For the calculation of compressive stress as a function of time in Extended Data Fig.7, the areal strain was calculated from the experimentally measured pillar volumes as

$${\left(\frac{\text{Δ}A}{A_0}\right)}_{exp}=\frac{V-V_0}{A_0\cdot h_c}$$ (14)

where V corresponds to the volume of the cylindrical pillar up to a fixed height, typically 40μm, which was larger than the height h_c up to which the cylindrical pillar was compressed. Temporal evolution of h_c was assessed manually from 3D volume renderings of the pillars. V₀ and A₀ correspond to the initial volume and base area of the cylindrical pillar, respectively. Because the areal strain was computed with respect to the stress-free state with volume V₀, this calculation led to absolute values of compressive stress.

For the calculation of compressive stress as a function of time in Fig.5E, corresponding to myosin inhibition experiments, the areal strain was calculated from the experimentally measured pillar volumes as

$${\left(\frac{\text{Δ}A}{A_0}\right)}_{exp}=\frac{V-V_f}{V_f}$$ (15)

where V corresponds to the volume of the cylindrical pillar up to a fixed height and V_f corresponds to the final volume, 40min after inhibition of myosin activity. Because the areal strain was computed with respect to a state with residual stresses and volume V_f, this calculation led to relative variations of compressive stress.
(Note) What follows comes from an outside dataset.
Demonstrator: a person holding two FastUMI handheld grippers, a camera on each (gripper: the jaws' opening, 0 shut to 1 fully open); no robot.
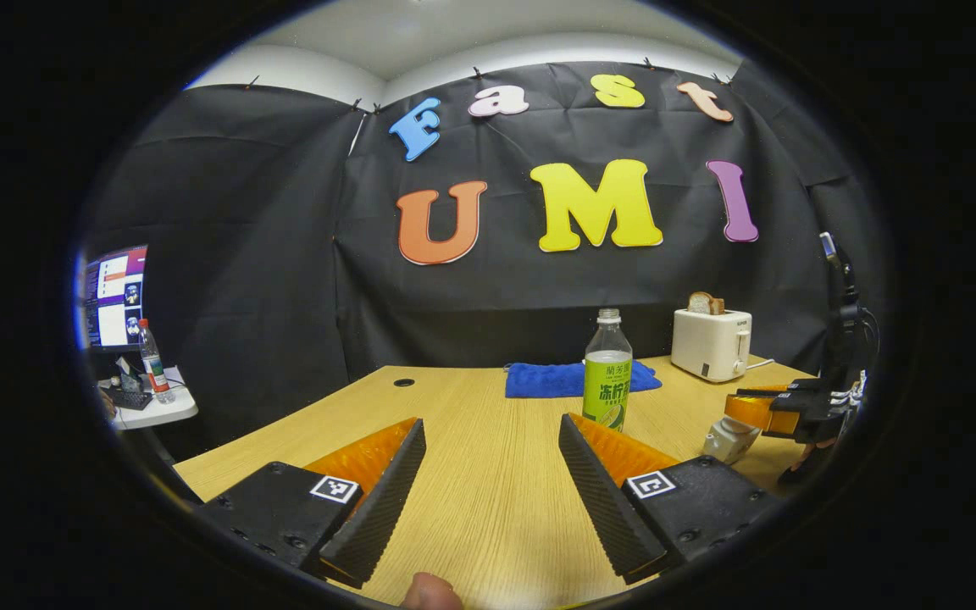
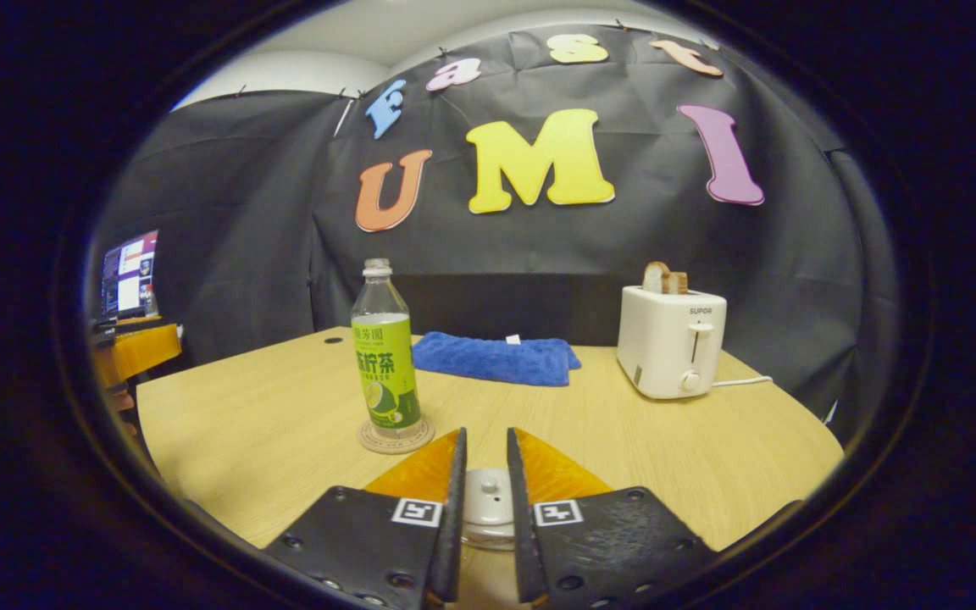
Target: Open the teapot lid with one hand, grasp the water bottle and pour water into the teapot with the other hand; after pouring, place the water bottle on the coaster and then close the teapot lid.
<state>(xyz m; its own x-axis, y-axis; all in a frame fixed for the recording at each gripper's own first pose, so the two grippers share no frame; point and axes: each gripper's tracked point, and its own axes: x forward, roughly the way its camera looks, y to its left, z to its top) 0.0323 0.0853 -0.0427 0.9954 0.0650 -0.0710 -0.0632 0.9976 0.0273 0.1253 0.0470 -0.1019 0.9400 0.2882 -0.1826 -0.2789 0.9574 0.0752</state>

Statistics and Reproducibility

All the reported results were obtained from experiments repeated successfully and independently 2-3 times in different weeks. Quantification always considered measurements from several cellular disks (N, indicated in the figure captions). Average vector fields (velocity and orientation) as well as the corresponding radial profiles were obtained by averaging >5 cellular disks per condition. Each cellular disk was imaged for at least 10 hours every 5 minutes. For fixed cellular disks we considered >10 disks to be sufficient for the statistical analyses. No temporal averaging was applied to the data prior to the calculation of errors.

Extended Data

Extended Data Figure. 1.

Extended Data Figure. 2.

Extended Data Figure. 3.

Extended Data Figure. 4.

Extended Data Figure. 5.

Extended Data Figure. 6.

Extended Data Figure. 7.

Extended Data Figure. 8.

Extended Data Figure. 9.

Extended Data Figure. 10.

Data Availability

The data that support the findings of this study are available in the Zenodo repository https://doi.org/10.5281/zenodo.5549501. High resolution images and movies will be available from the corresponding authors (A.R and K.K) upon request.

Code Availability

The Matlab code employed for the 3D orientation analysis is available in the Zenodo repository doi.org/10.5281/zenodo.5680045.